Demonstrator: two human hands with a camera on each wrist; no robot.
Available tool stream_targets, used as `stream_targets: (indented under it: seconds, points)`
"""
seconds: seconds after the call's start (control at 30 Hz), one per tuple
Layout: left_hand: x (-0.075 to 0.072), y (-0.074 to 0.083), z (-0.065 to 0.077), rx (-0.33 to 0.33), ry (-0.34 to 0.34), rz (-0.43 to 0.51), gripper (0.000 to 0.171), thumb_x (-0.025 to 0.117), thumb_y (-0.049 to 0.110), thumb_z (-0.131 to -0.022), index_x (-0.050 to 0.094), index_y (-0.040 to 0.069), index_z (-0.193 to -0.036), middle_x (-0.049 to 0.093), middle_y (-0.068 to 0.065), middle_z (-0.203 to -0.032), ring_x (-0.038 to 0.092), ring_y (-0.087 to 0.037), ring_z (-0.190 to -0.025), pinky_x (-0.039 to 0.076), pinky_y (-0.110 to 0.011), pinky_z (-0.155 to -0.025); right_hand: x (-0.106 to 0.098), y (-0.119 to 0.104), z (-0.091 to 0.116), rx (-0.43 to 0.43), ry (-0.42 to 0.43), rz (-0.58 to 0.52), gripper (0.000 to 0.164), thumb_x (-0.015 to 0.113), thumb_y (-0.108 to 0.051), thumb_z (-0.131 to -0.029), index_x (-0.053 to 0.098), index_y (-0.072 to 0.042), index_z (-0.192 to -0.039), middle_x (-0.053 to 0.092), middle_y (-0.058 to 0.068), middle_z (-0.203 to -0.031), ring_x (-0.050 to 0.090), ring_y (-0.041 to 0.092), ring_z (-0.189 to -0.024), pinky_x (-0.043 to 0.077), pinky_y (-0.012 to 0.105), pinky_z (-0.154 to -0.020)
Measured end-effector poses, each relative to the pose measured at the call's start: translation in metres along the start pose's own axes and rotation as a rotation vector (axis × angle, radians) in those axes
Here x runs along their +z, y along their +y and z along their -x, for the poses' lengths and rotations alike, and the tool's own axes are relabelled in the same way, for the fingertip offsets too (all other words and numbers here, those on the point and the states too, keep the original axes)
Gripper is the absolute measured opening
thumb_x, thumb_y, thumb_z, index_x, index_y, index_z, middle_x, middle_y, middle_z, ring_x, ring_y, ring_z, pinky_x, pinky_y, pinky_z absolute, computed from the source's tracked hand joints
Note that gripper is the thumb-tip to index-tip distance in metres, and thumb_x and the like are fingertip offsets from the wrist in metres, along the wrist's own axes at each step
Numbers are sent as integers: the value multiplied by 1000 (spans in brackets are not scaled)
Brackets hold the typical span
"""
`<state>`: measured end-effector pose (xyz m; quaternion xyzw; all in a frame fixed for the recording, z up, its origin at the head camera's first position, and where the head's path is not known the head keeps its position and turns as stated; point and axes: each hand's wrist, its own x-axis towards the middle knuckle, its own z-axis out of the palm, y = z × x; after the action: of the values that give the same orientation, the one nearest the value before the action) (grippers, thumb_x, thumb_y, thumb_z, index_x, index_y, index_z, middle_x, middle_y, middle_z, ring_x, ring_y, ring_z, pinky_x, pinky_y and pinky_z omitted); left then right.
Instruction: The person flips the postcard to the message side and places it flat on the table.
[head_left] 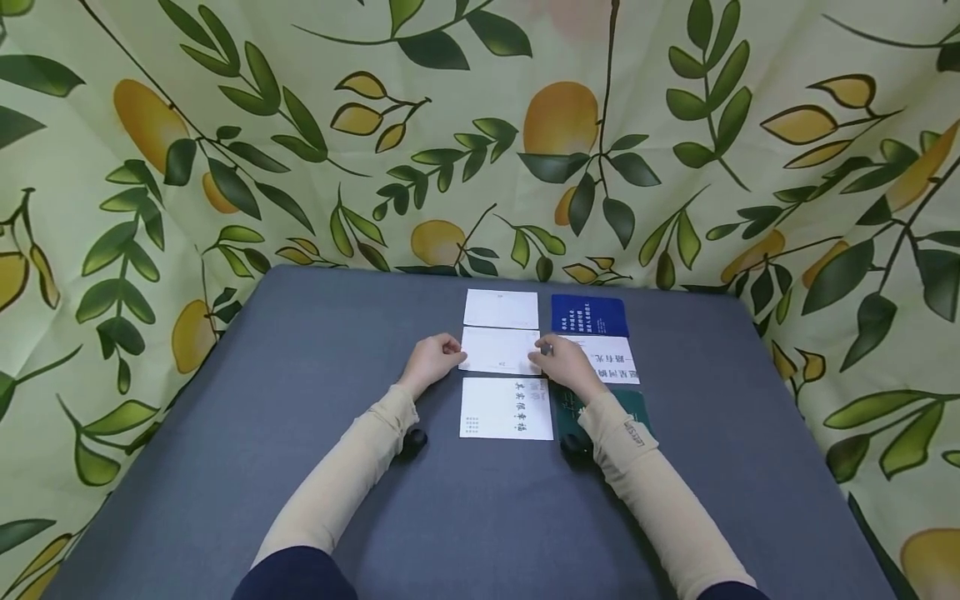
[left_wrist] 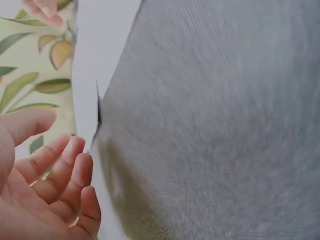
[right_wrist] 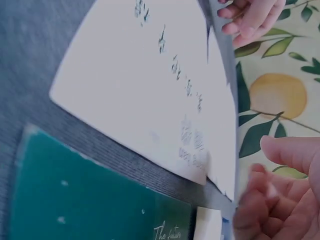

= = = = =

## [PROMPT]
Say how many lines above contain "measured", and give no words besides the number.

## [ANSWER TO THIS PROBLEM]
3